Point 7. The type of interaction that appeared here was is copy with a shift. One sequence can serve as a source. Then, we just need the specific number node. Which takes the first sequence as input and produces the second sequence as output. Its funny, that input and output are not at different levels now, but are both inputs to a single node! It’s just using the first input to compute the second one. Since we have got positions now, the SN node now also needs to know the position where to write its output. Therefore, we need both the position (0, 1, 2) and the content (0, 13, 37) of the source sequence. The positions are subjected to a subtraction of 1 while the content is copied. Negative positions are suppressed, so we get positions (0, 1) with the content (13, 37) which explains the first two numbers of the second input. The number 52 is then just invented by another SN. Yes!!! The representation capacity is strong enough to support that!
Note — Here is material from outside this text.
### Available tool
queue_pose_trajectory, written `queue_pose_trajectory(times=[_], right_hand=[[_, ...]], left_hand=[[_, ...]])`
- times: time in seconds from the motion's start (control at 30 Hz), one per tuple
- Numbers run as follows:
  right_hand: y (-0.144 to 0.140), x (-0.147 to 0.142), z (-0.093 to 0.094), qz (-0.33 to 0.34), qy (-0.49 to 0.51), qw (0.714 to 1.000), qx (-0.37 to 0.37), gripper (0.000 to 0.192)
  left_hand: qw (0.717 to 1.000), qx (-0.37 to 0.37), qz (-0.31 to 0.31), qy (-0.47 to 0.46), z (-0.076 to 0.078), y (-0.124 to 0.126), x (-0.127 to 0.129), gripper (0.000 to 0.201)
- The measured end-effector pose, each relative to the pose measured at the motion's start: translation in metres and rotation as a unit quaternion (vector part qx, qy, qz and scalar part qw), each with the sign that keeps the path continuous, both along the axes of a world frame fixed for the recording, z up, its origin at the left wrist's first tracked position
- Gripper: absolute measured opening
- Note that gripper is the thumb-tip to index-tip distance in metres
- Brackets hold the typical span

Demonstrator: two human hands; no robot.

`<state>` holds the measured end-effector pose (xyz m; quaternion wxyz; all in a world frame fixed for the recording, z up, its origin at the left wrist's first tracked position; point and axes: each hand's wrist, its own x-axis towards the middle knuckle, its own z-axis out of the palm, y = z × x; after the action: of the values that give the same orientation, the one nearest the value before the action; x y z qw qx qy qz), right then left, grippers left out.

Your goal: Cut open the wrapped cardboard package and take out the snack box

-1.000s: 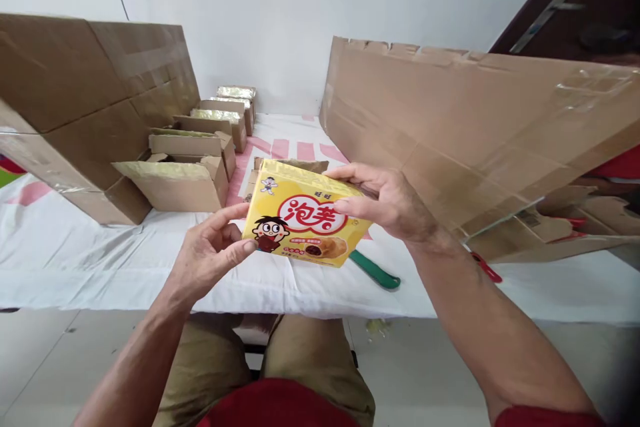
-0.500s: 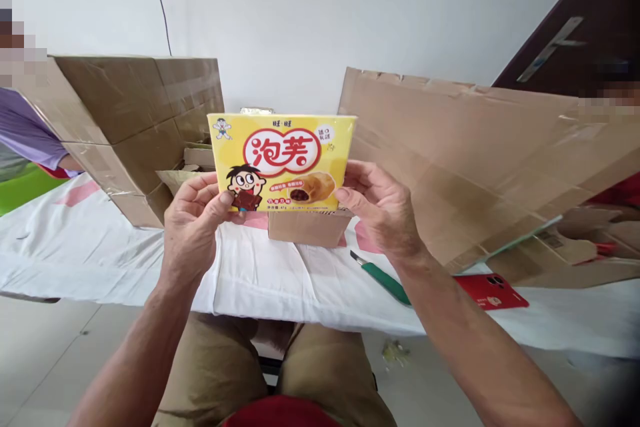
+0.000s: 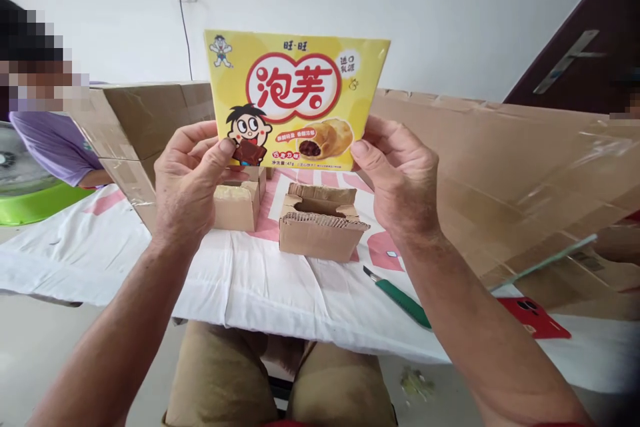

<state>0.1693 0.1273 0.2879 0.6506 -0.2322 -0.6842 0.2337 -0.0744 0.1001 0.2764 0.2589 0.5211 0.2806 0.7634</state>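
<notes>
Between both hands I hold up a flat yellow snack box (image 3: 295, 107), its printed front with a cartoon child and filled pastry facing me. My left hand (image 3: 185, 180) grips its lower left corner, thumb on the front and fingers behind. At the lower right corner, my right hand (image 3: 405, 180) pinches it the same way. Below the box, on the cloth, stands a small open cardboard carton (image 3: 320, 233) with torn flaps. Another small carton (image 3: 234, 207) sits to its left, partly hidden by my left hand and the snack box.
A green utility knife (image 3: 403, 301) lies near the table's front edge, beside my right forearm. Farther right is a red phone (image 3: 537, 320). Large cardboard panels rise at left (image 3: 150, 127) and right (image 3: 500, 173). A person in a purple top (image 3: 50, 140) is beyond the left one.
Both hands have raised the snack box and brought it nearer my view. The small cartons beneath it now show more fully.
</notes>
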Motion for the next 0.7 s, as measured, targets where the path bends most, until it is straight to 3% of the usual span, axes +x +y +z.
queue_pose_trajectory(times=[0.07, 0.13, 0.3, 0.4, 0.5, 0.7], right_hand=[[-0.006, -0.009, -0.017, 0.015, -0.005, 1.000, -0.027, 0.034], [-0.013, -0.024, -0.047, 0.025, -0.034, 0.997, -0.068, 0.035], [-0.023, -0.081, -0.154, 0.042, -0.172, 0.977, -0.121, 0.034], [-0.008, -0.116, -0.212, 0.043, -0.185, 0.969, -0.160, 0.040], [0.021, -0.141, -0.247, 0.030, -0.179, 0.967, -0.181, 0.042], [0.081, -0.176, -0.281, -0.009, -0.171, 0.965, -0.199, 0.044]], left_hand=[[0.999, -0.032, 0.022, 0.015, -0.020, -0.011, -0.014, 0.034], [0.993, -0.096, 0.056, 0.042, -0.053, -0.027, -0.035, 0.036], [0.931, -0.320, 0.129, 0.118, -0.161, -0.061, -0.095, 0.045], [0.897, -0.389, 0.157, 0.139, -0.209, -0.059, -0.120, 0.055], [0.878, -0.412, 0.183, 0.160, -0.235, -0.035, -0.133, 0.058], [0.850, -0.434, 0.220, 0.204, -0.250, 0.046, -0.155, 0.045]])
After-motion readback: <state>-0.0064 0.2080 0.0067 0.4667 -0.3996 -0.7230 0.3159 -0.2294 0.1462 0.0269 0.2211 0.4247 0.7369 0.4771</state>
Point 9. Function building is fairly clear how to do that. We have worked on it already.
Point 1 is left. How to choose simple partitions. Partitions are nothing but the division of positions into subsets. The interval partition has been explained and represented above already. Similarly, the partition into (0, 2, 4, 6) and (1, 3, 5, 7) can be explained by two incremental sequences with parameters [[0, 1], [2, 2], [4, 4]] which can be compressed further.
Sounds good. The representation is coherent and consistent.